Other variations of the attack were demonstrated by DEF CON 33, including several DOM-based subtypes that abuse the opacity of the element, overall element, root and overlay level, as well as an attack that can trigger Autofill everywhere the cursor is located.
Tóth informed the companies that he tested the attack vector in April 2025, and also said that publication would be published on DEF Con 33 in August. CyberSecurity scientists on socket verified Tóth’s methods and helped notify the passwords concerned.
Multiple password managers remain vulnerable to the attack, including these versions:
- 1password 8.11.4.27
- Bitvarden 2025.7.0
- Enpass 6.11.6 (Partly Fix implemented in 6.11.4.2)
- iCloud -passwords 3.1.25
- Lastpass 4.146.3
- LogmeOnce 7.12.4
The latest versions of Dashlane, Nordpass, Protonpass, RoboForme and Keeper have all been patched against Tóths demonstrated attack vector. Lastpass and LogmeOnce are currently working on corrections to the attack.

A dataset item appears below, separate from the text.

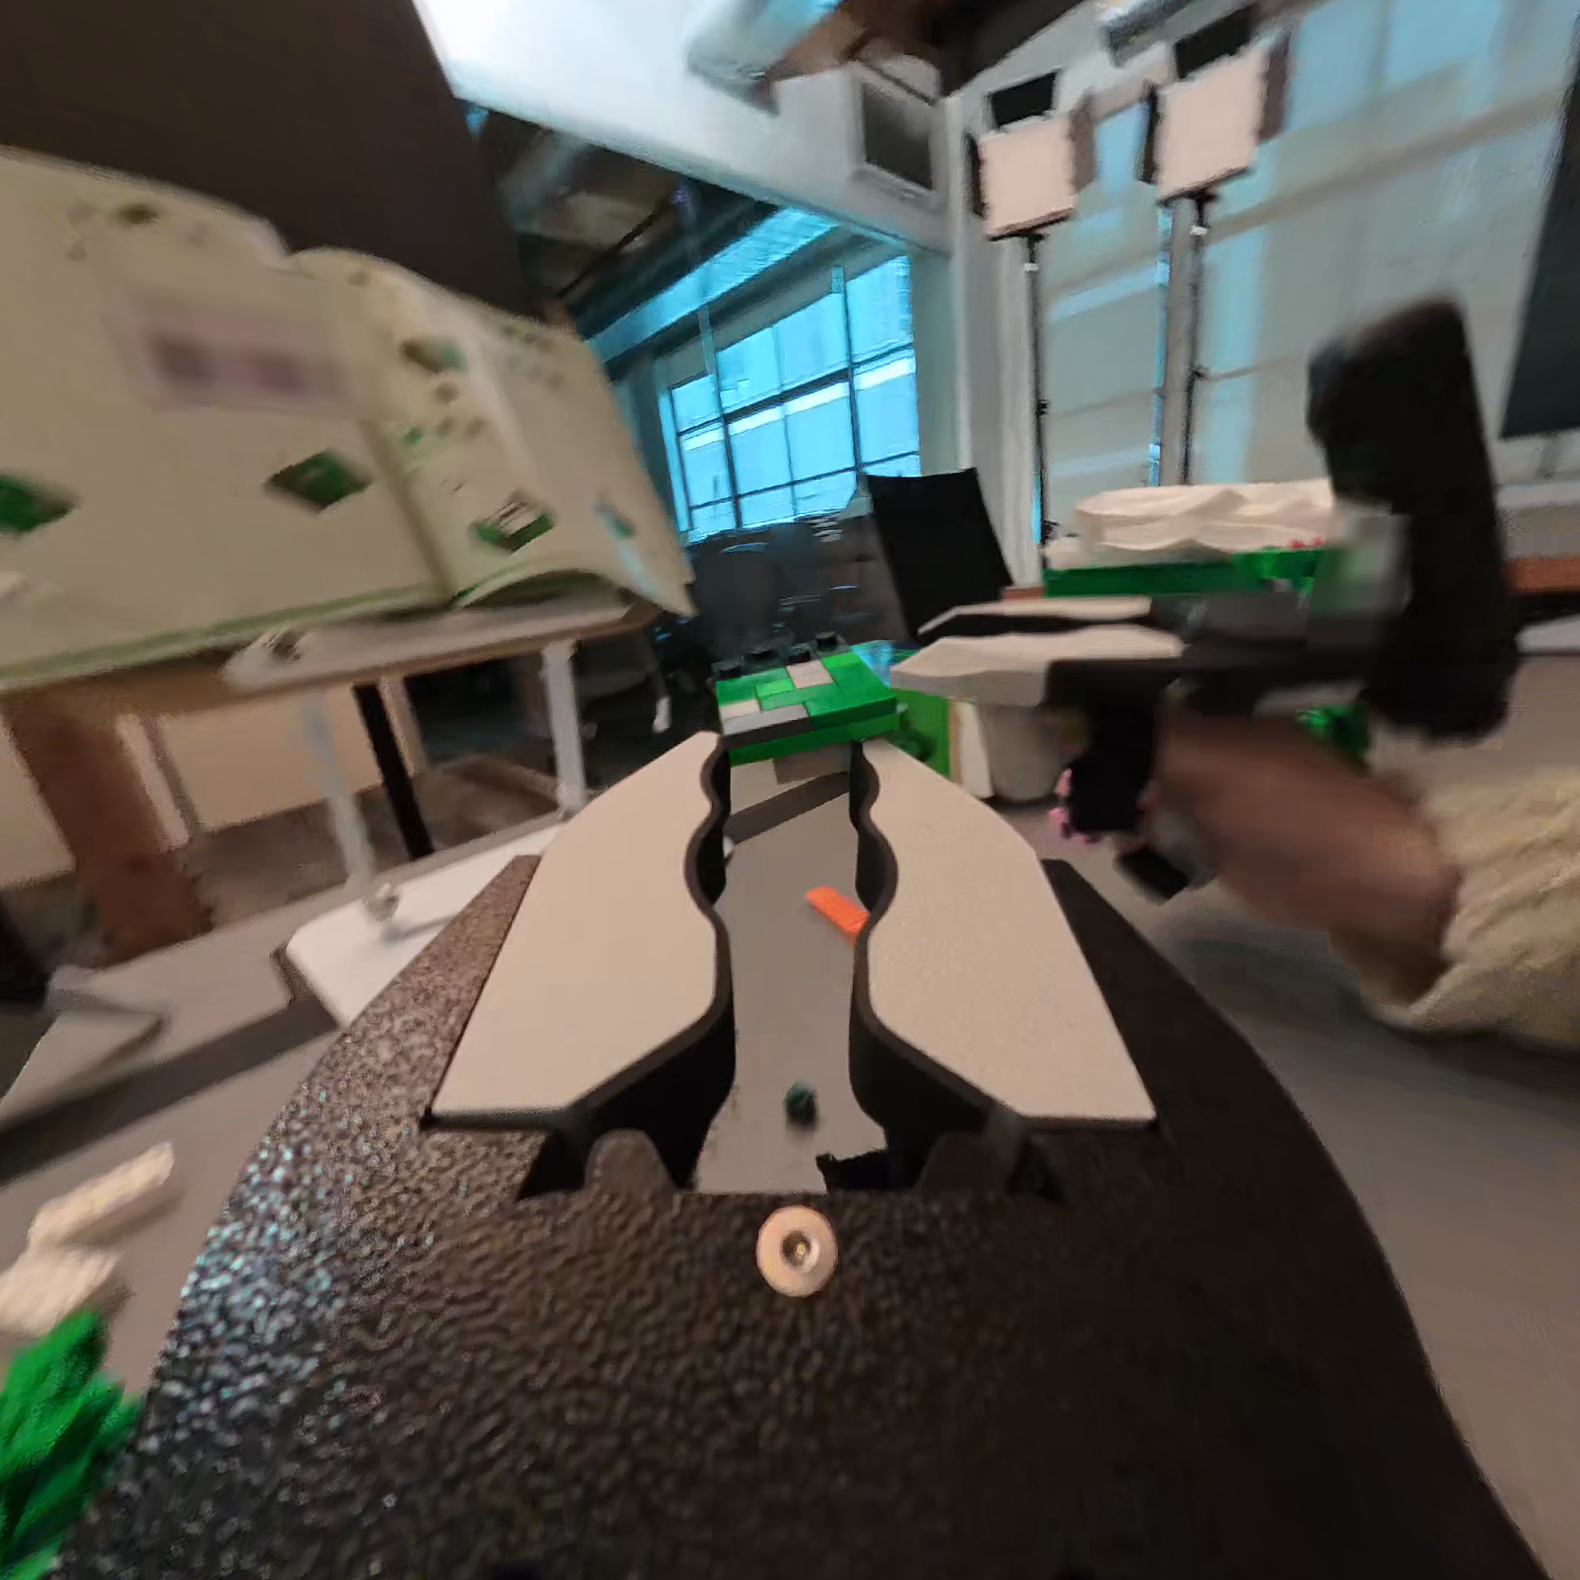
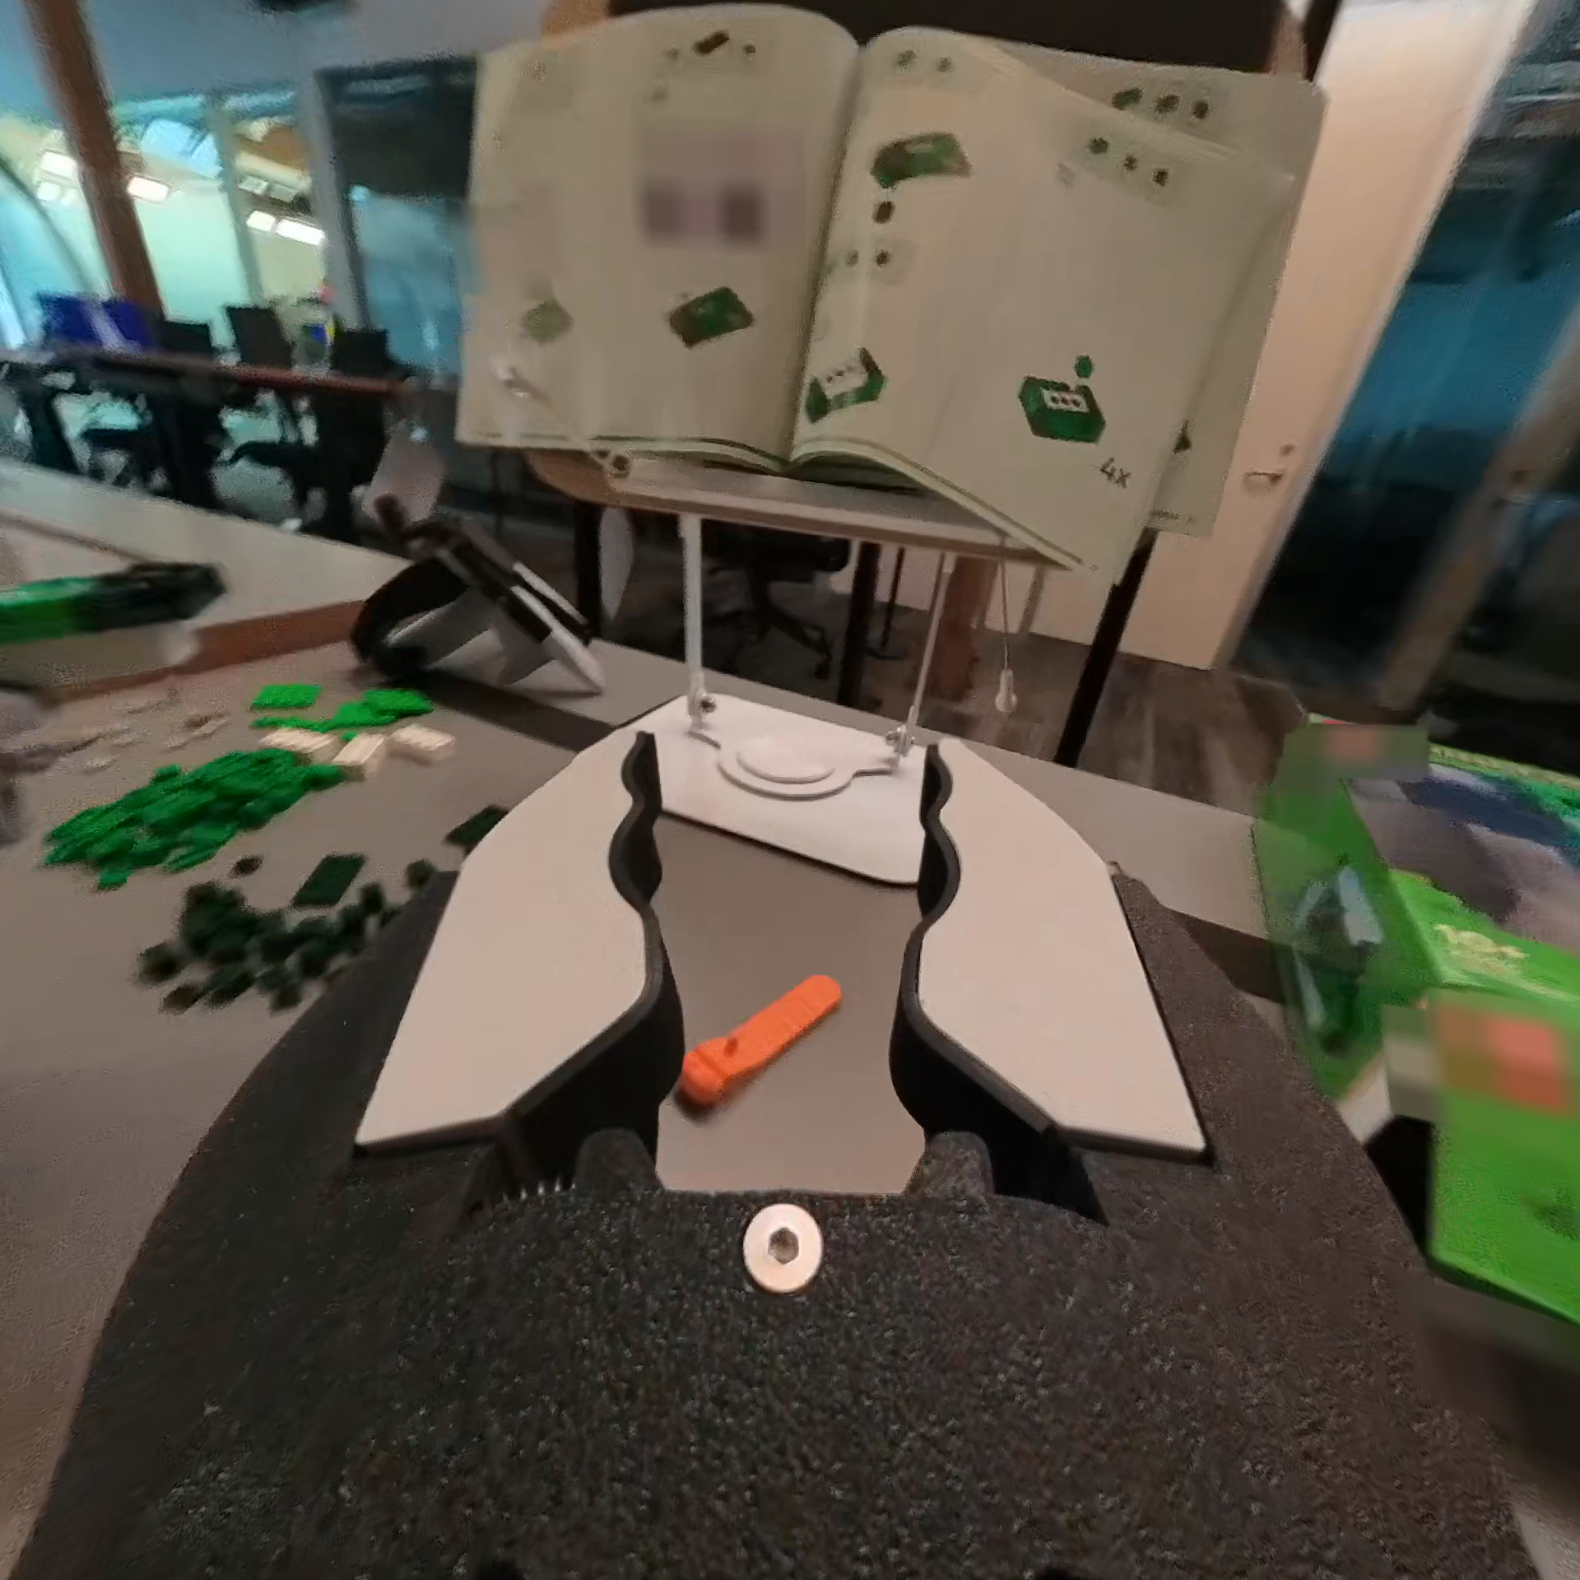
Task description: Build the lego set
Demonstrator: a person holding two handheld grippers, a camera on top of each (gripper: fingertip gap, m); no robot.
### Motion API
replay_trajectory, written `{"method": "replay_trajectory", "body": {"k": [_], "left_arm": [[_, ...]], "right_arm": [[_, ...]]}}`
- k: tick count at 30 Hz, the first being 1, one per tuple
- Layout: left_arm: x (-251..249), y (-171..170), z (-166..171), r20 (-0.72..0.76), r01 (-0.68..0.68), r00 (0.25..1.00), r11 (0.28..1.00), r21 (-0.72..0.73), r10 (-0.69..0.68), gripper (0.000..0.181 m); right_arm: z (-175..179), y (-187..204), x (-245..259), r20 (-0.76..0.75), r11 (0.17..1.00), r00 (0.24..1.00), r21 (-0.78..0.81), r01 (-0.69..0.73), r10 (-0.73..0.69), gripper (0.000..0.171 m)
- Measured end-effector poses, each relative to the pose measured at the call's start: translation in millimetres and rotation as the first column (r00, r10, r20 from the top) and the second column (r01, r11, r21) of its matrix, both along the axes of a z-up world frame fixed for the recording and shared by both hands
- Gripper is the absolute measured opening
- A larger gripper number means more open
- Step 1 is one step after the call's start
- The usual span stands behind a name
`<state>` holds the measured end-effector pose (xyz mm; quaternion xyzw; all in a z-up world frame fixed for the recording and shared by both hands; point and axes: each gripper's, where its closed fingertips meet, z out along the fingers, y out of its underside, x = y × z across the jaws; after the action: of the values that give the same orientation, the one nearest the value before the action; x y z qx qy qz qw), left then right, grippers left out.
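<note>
My left gripper [image 1: 788, 752] is shut on a small green and grey lego assembly [image 1: 812, 705] with black studs, and holds it at the fingertips above the grey table [image 1: 1282, 1240]. My right gripper [image 2: 791, 769] is open and empty above the table; it also shows in the left wrist view [image 1: 919, 654], held by a hand, just right of the assembly. An orange brick separator [image 2: 757, 1043] lies on the table between the right fingers; it also shows in the left wrist view [image 1: 838, 910]. Piles of loose green bricks [image 2: 188, 812], dark green bricks [image 2: 256, 932] and white bricks [image 2: 368, 744] lie at the left.
An open instruction booklet [image 2: 855, 256] sits on a white stand [image 2: 787, 795] at the back of the table. A green lego box [image 2: 1453, 983] stands at the right. A black and white device [image 2: 479, 616] lies at the back left. A small dark green piece [image 1: 799, 1103] lies under the left fingers.
</note>
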<state>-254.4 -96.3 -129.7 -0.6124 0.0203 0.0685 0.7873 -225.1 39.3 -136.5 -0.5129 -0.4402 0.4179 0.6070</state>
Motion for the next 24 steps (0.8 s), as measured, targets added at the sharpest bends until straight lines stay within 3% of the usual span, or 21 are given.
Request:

More companies released comments to Bleeping computer Following the Publication Article.
Lastpass:
“We value the work of security researchers, like Marek Tóth, who helps to raise awareness of potential threats and improve industry security. Klickjacking vulnerability Marek revealed highlights a wider challenge that all password managers face: To beat the right balance between user experience and convenience, while also addressing developing threat models.
Lastpass has implemented certain clicks of cracking measures, including a pop-up review that appears before auto-filling credit cards and personal details on all sites, and we are obliged to explore ways to further protect users while continuing to preserve the experience our customers expect.
Meanwhile, our threat information, mitigation and escalation (TIME) team is calling all users of password managers to remain vigilant, avoid interacting with suspicious overlays or pop -ups and keep their Lastpass extensions up to date. ” – Alex Cox, Director Threat Intelligence, Miting, Escalation (Time) on Lastpass.
1password:
“Clickjacking is not unique to the 1Password browser extension. It is a long-term web attacking technique that affects sites and browser extensions broadly. Because the underlying problem lies in the way browsers reproduce web pages, we believe there is no comprehensive technical solution that browser extensions can deliver on their own.
We take this and all security concerns seriously, and our approach to this particular risk is to focus on giving customers more control. 1password already requires confirmation before the auto filling of payment information, and in our next release we are expanding this protection so that users can choose to enable confirmation alerts for other types of data. This helps users stay informed when AutoFill happens and checks their data. ” – Jacob Depriaest, CISO on 1password.